Each line below that contains the word "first" must be copied.

★ ★ ★ ★

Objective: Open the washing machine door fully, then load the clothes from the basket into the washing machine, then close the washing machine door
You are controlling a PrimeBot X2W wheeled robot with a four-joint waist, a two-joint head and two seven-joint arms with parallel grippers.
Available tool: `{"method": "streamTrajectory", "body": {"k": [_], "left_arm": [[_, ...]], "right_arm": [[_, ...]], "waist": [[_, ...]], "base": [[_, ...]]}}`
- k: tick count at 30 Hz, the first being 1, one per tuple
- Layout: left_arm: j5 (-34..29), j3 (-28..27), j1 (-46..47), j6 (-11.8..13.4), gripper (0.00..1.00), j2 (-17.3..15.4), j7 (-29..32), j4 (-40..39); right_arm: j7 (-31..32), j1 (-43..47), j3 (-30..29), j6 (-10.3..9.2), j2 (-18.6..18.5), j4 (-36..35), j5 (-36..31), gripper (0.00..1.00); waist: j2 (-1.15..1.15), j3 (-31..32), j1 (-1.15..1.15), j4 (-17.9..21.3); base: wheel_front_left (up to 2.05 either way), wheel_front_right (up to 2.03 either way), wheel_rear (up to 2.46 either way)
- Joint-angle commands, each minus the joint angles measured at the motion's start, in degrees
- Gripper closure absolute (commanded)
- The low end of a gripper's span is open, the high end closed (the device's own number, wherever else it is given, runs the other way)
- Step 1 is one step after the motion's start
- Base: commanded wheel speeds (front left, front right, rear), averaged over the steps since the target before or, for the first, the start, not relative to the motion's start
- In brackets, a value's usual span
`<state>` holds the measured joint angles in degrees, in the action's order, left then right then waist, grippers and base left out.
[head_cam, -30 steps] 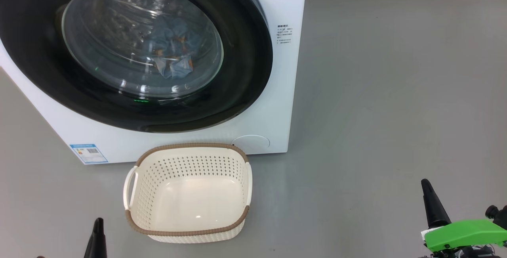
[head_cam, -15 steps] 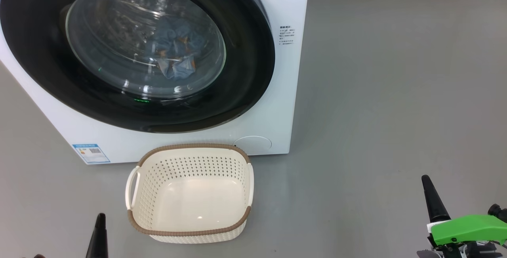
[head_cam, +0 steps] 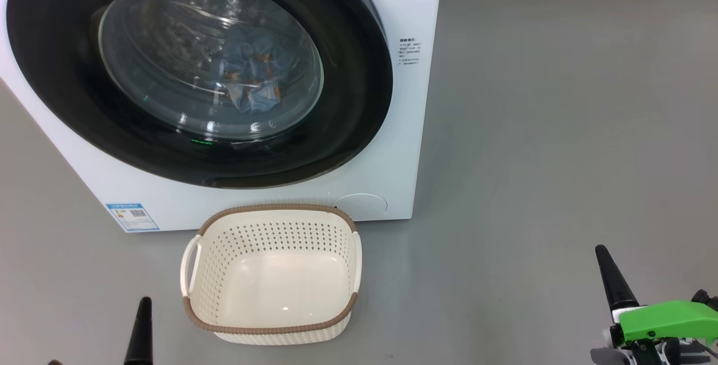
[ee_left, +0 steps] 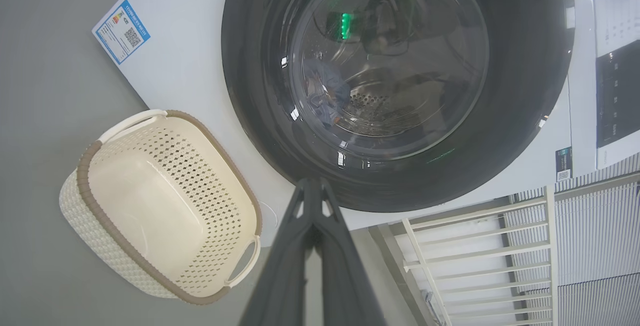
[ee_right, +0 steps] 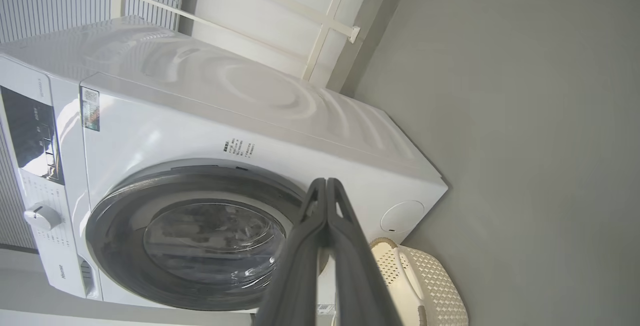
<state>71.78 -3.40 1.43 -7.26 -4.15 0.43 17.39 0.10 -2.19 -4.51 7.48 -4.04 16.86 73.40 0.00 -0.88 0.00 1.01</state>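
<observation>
The white washing machine (head_cam: 404, 129) stands ahead with its black-rimmed round door (head_cam: 348, 101) shut flat against the front. Through the glass window I see light-blue clothes (head_cam: 252, 76) with orange-brown print lying in the drum. The cream basket (head_cam: 272, 272) with its brown rim sits on the floor right before the machine, nothing in it. My left gripper (ee_left: 312, 183) hangs low at the left, fingertips pressed together, holding nothing. My right gripper (ee_right: 326, 182) is low at the right, also shut on nothing. In the head view the left fingers (head_cam: 143, 331) and right fingers (head_cam: 611, 281) point up.
Grey floor (head_cam: 561, 129) spreads wide to the right of the machine. A blue label sticker (head_cam: 132, 216) sits at the machine's lower left. A white metal railing (ee_left: 475, 251) and a ribbed wall stand behind the machine.
The whole head picture has shifted slightly right and down, so the camera moved. Both grippers stay low and shut; the door, clothes and basket have not moved.
</observation>
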Motion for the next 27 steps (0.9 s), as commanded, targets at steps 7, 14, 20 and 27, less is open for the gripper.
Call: {"method": "streamTrajectory", "body": {"k": [7, 14, 20, 27], "left_arm": [[5.1, -1.9, 3.2, -0.2, 1.0, -0.1, 1.6, -2.2], [9.1, -2.3, 3.6, -0.2, 1.0, 0.3, 2.7, -2.5], [12.5, -2.5, 4.0, -0.2, 1.0, 0.6, 3.7, -2.7], [15.9, -2.8, 4.3, -0.2, 1.0, 0.9, 4.7, -3.0]], "right_arm": [[1.7, -3.0, -0.1, 0.01, -0.2, -2.0, 4.9, 1.0], [2.9, -3.2, -0.5, 0.01, 0.1, -2.2, 8.6, 1.0], [3.9, -3.4, -0.9, 0.01, 0.4, -2.4, 11.7, 1.0], [4.9, -3.7, -1.3, 0.01, 0.7, -2.6, 14.8, 1.0]], "waist": [[0.0, 0.2, 0.0, -0.2], [0.0, 0.3, 0.0, -0.4], [0.0, 0.4, 0.0, -0.6], [0.0, 0.5, 0.0, -0.8]], "base": [[0.0, 0.0, 0.0], [0.0, 0.0, 0.0], [0.0, 0.0, 0.0], [0.0, 0.0, 0.0]]}}
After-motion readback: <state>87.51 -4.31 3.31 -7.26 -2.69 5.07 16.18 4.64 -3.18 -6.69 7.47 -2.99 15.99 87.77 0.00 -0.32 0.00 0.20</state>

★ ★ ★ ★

RESULT FOR THIS EXERCISE ::
- k: tick count at 30 Hz, the first being 1, one per tuple
- Base: commanded wheel speeds (front left, front right, rear), averaged over the steps since the target before or, for the first, the start, not relative to the motion's start

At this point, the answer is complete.